→ **WHAT IS REQUIRED**
Scan the listing below for lines with the word "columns". Report how many there are, as a number alone.

*** INFORMATION SHOWN ***

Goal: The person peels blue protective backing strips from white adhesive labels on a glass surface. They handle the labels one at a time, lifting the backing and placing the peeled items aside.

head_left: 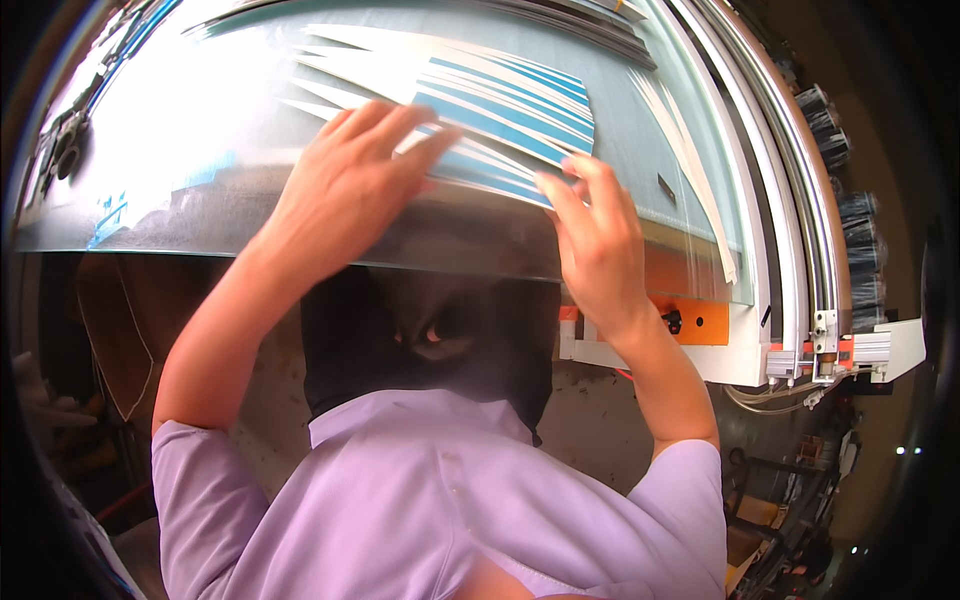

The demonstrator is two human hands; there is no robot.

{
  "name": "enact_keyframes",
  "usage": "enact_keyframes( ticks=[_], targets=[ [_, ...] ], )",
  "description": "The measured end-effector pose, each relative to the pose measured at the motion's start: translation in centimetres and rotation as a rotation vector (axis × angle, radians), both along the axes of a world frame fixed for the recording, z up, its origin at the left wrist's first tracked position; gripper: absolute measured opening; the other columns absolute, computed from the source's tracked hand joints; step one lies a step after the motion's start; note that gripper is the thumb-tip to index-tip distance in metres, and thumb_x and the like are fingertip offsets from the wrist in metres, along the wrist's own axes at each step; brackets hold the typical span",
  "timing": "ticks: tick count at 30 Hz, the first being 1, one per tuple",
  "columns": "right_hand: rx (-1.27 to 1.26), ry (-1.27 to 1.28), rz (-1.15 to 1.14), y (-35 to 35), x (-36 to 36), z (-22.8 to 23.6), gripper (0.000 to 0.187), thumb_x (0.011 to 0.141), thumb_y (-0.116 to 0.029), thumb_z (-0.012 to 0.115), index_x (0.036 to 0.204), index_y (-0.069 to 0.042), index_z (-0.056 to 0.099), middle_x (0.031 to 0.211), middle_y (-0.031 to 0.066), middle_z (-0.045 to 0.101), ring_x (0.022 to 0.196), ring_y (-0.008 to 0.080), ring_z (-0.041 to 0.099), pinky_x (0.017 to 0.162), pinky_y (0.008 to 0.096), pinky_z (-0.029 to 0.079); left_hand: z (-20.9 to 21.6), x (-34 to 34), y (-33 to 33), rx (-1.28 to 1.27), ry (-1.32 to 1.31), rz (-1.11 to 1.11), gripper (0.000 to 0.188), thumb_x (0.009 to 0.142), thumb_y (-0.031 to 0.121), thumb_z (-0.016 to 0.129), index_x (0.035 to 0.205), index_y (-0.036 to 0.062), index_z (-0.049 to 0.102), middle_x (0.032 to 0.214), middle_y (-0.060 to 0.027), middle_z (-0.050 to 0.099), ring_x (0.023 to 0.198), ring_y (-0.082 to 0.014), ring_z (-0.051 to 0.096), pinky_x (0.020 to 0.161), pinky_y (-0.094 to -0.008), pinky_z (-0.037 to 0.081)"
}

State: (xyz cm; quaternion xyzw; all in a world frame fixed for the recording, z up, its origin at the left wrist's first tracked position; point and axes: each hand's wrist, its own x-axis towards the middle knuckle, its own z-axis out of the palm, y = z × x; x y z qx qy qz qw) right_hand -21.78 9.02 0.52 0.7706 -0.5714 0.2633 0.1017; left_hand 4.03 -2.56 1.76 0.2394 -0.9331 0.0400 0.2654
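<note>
Blue-and-white strips lay loosely fanned on the glass worktop, toward the person's side. Long, thin pieces: left ends splayed into separate points, right ends bunched much closer together. The nearest strips sat between the two hands, roughly parallel to the worktop's front edge.

Right hand: at the right end of the near strips, thumb and forefinger bent, only a small gap between the tips. Grip looked like a light pinch on the end, but contact wasn't clear enough to confirm a hold. Left hand: over the left part of the near strips, fingers half curled, blurred. Couldn't make out whether its grip had anything.

Handling, my read: strips looked thin and bendy, so a light fingertip pinch near each end suited them better than a hard squeeze. Supporting both ends level should have limited twist; lining up the bunched right ends first would have given a reference for the splayed left ones. Overlaps made picking up two at once the likely slip.

Further out: long white strips curved along the right side, small dark piece beside them, dark bars along the back. Orange panel below the right edge, wrapped rolls beyond the rails.
</note>
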Motion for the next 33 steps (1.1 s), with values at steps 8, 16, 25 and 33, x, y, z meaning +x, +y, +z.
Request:
enact_keyframes(
  ticks=[8,16,25,33],
  targets=[
    [0.083,0.16,-0.015,2.8,1.7,-1.8,0.054,0.09,-0.014,0.076,0.137,0.007,0.06,0.105,0.0143,0.06,0.103,0.0341,0.06,0.089,0.0425,0.049,-1.0,1.2,0.7,0.325,-0.167,0.012,0.051,0.083,0.02,0.085,0.131,0.0079,0.069,0.124,-0.009,0.063,0.114,-0.0311,0.06,0.1,-0.0429,0.051],
    [-0.049,0.142,-0.143,4.0,0.4,1.9,0.024,0.083,0.005,0.066,0.104,-0.006,0.065,0.103,0.011,0.058,0.068,0.0266,0.064,0.063,0.0399,0.054,0.0,2.5,0.1,0.254,-0.035,-0.1,0.069,0.072,0.036,0.092,0.127,0.0043,0.066,0.113,-0.0111,0.068,0.106,-0.0367,0.062,0.094,-0.0479,0.05],
    [-0.404,0.211,-0.284,0.5,-2.3,3.0,0.069,0.079,-0.011,0.085,0.143,-0.009,0.06,0.132,0.0129,0.056,0.123,0.0334,0.056,0.104,0.045,0.045,2.1,2.7,-1.4,0.777,0.249,0.02,0.034,0.101,0.034,0.076,0.086,0.0061,0.063,0.067,0.0039,0.052,0.059,-0.0054,0.047,0.053,-0.0255,0.038],
    [-0.427,-0.327,-0.367,2.4,-2.3,-2.3,0.022,0.09,-0.006,0.077,0.112,-0.006,0.072,0.121,0.0122,0.063,0.12,0.0325,0.059,0.101,0.0451,0.045,1.8,4.3,-3.9,0.91,0.137,0.362,0.029,0.1,0.029,0.077,0.082,0.007,0.067,0.064,0.007,0.045,0.056,-0.0032,0.035,0.051,-0.0241,0.026]
  ],
)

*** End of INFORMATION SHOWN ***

→ **EXERCISE RESULT**
2